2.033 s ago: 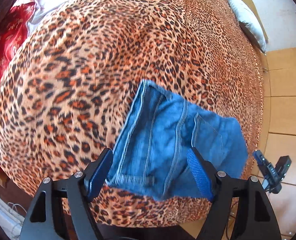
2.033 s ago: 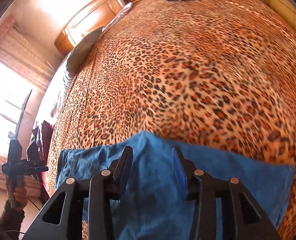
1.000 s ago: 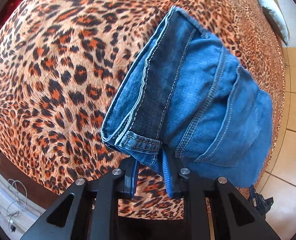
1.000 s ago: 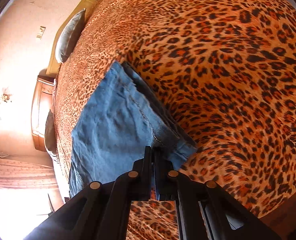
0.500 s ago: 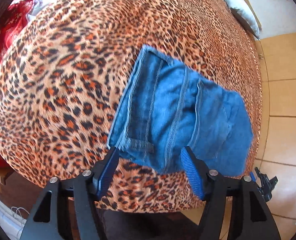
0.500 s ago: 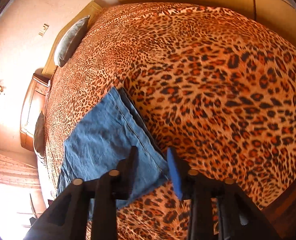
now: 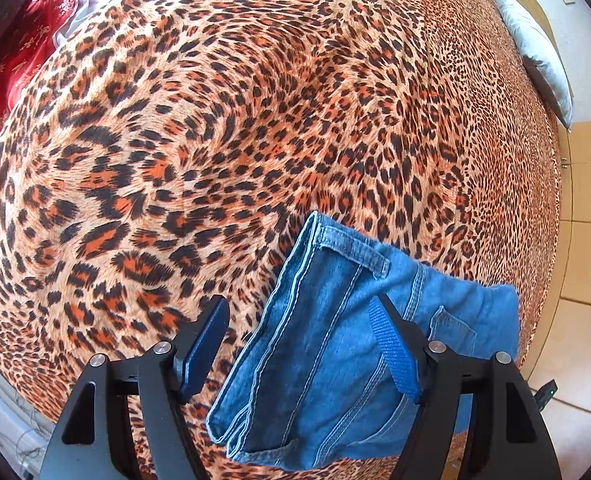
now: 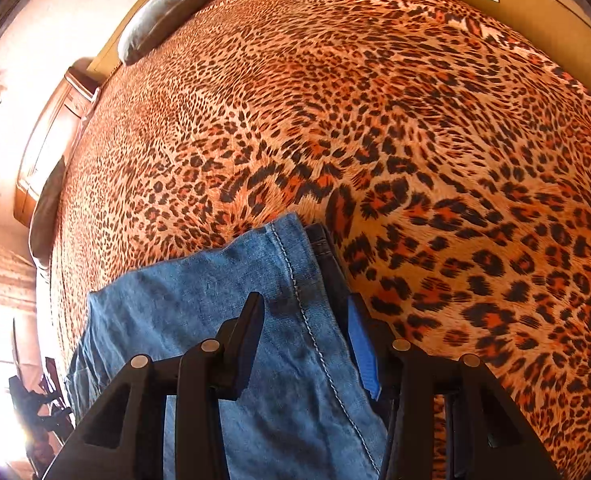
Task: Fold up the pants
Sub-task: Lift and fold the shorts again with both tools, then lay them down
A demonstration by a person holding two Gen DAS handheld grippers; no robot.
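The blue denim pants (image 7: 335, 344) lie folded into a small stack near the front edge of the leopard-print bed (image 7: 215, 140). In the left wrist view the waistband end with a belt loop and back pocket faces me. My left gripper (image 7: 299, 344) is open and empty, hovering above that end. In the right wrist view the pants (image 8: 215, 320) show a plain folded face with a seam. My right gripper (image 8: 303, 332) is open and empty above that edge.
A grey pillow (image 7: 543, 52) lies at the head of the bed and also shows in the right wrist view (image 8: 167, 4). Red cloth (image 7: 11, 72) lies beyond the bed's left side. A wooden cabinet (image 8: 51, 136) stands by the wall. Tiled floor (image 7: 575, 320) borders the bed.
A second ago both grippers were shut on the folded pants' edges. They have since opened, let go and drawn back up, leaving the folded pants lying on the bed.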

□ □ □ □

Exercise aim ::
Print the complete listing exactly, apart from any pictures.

Written response ::
2.033 s ago: 
2.033 s ago: 
1.000 s ago: 
1.000 s ago: 
0.500 s ago: 
0.500 s ago: 
now: 
now: 
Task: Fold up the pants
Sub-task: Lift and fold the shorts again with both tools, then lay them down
A demonstration by a person holding two Gen DAS handheld grippers; no robot.
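The blue denim pants (image 7: 335, 344) lie folded into a small stack near the front edge of the leopard-print bed (image 7: 215, 140). In the left wrist view the waistband end with a belt loop and back pocket faces me. My left gripper (image 7: 299, 344) is open and empty, hovering above that end. In the right wrist view the pants (image 8: 215, 320) show a plain folded face with a seam. My right gripper (image 8: 303, 332) is open and empty above that edge.
A grey pillow (image 7: 543, 52) lies at the head of the bed and also shows in the right wrist view (image 8: 167, 4). Red cloth (image 7: 11, 72) lies beyond the bed's left side. A wooden cabinet (image 8: 51, 136) stands by the wall. Tiled floor (image 7: 575, 320) borders the bed.
A second ago both grippers were shut on the folded pants' edges. They have since opened, let go and drawn back up, leaving the folded pants lying on the bed.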

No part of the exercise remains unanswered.